Originally Posted by *columbusmomma* 
I want to see!! It sounds fabulous but I can't see any of your pics......!!

I think the links are working...I wonder why you can't see them? I hope they work for you next time you check!


----------



## Lily's_Mom (Feb 11, 2008)

Quote:


Originally Posted by *JennaW* 
Very cool! And I love that crib. We are doing fine without one but if we need one to side car in the future, I would totally get that one. The wood on it would match our IKEA dresser too.

They actually discontinued the Diktad series, but the Leksvik crib/toddler-bed is pretty much the same thing, just slightly different woodwork. Same antique wood stain, I think.
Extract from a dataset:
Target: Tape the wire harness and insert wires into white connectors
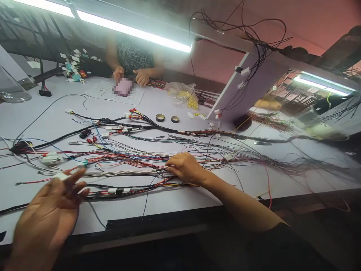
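Observation:
My right hand [187, 169] is closed at the middle of a long wire bundle, its fingertips pinched around thin wires [160, 170]. Palm turned up, my left hand [53, 210] is at the near left with its fingers apart and loosely bent. A white connector [61, 176] shows right at its thumb and index finger; whether they touch it is unclear. Just past the index fingertip is a small teal connector [82, 165]. Red, white and black wires run between both hands. Closer to me lies a black-sleeved cable with a white connector wrapped in black tape [120, 191].
Two tape rolls [160, 118] lie beyond a black-wrapped harness [166, 130]. A bag of yellow parts [182, 96] sits farther back. Across the table [124, 210], a co-worker's hands [142, 76] are near a blurred pinkish object [123, 87]. An upright panel [228, 86] stands at right, loose wires hanging above.

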The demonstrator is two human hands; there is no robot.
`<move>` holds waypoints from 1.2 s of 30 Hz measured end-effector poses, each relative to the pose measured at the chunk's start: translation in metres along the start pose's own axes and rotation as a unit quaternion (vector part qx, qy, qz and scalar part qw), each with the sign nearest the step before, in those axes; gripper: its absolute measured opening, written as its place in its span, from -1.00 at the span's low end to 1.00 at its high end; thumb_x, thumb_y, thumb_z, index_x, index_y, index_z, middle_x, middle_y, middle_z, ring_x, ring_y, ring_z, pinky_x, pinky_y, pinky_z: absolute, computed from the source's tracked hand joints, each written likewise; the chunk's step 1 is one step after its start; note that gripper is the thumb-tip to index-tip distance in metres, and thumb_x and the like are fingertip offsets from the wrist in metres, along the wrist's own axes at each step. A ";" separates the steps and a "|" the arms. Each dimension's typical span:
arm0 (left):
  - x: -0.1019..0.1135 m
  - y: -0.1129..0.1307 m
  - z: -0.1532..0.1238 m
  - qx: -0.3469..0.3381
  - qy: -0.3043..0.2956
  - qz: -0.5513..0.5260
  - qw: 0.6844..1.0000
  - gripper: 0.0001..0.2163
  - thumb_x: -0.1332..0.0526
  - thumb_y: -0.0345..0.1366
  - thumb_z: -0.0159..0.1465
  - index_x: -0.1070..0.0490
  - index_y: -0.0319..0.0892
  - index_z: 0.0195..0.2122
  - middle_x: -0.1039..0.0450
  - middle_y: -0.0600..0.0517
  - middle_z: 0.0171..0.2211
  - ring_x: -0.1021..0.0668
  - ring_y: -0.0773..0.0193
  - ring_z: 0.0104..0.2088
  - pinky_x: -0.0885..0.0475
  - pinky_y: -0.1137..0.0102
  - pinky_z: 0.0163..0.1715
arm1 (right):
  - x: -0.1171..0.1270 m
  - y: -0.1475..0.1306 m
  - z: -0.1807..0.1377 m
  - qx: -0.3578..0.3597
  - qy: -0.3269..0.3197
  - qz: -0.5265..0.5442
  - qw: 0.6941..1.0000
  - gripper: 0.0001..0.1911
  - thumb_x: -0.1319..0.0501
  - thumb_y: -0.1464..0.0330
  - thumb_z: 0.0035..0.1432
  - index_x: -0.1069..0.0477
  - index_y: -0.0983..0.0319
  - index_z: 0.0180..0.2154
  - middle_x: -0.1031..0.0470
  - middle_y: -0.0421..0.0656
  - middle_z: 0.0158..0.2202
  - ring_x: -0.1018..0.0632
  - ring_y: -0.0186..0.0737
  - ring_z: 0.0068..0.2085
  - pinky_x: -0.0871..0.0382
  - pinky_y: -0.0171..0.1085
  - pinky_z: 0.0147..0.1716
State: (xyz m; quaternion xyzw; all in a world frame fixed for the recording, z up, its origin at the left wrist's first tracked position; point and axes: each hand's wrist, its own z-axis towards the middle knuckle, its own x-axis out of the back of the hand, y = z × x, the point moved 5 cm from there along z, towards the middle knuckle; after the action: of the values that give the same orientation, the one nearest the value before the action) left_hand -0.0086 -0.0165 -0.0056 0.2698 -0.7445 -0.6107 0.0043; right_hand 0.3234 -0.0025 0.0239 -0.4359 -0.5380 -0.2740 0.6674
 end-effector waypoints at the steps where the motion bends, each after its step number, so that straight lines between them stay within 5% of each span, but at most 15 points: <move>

We probably would have done well with this side-car set up over a year ago, but it is expensive buying another bed (Granny gave us some $$$ for dd's xmas present so we put it towards the new bed). A toddler can be quite disruptive in bed, depending how much they toss and turn and thrash around. Even if dd isn't actually hitting us with her flying limbs, it shakes the mattress and you get disturbed while trying to sleep. At least now she can just bounce around on her own mattress without shaking the whole king bed!

And I highly recommend the ikea crib-to-toddlerbed furniture. It's lasted us over 3 years so far and will surely be in use until the last baby we have is 4 years old or so.


----------



## columbusmomma (Oct 31, 2006)

Now I'm able to view!! That set-up looks great!







: Kinda like our bed!


----------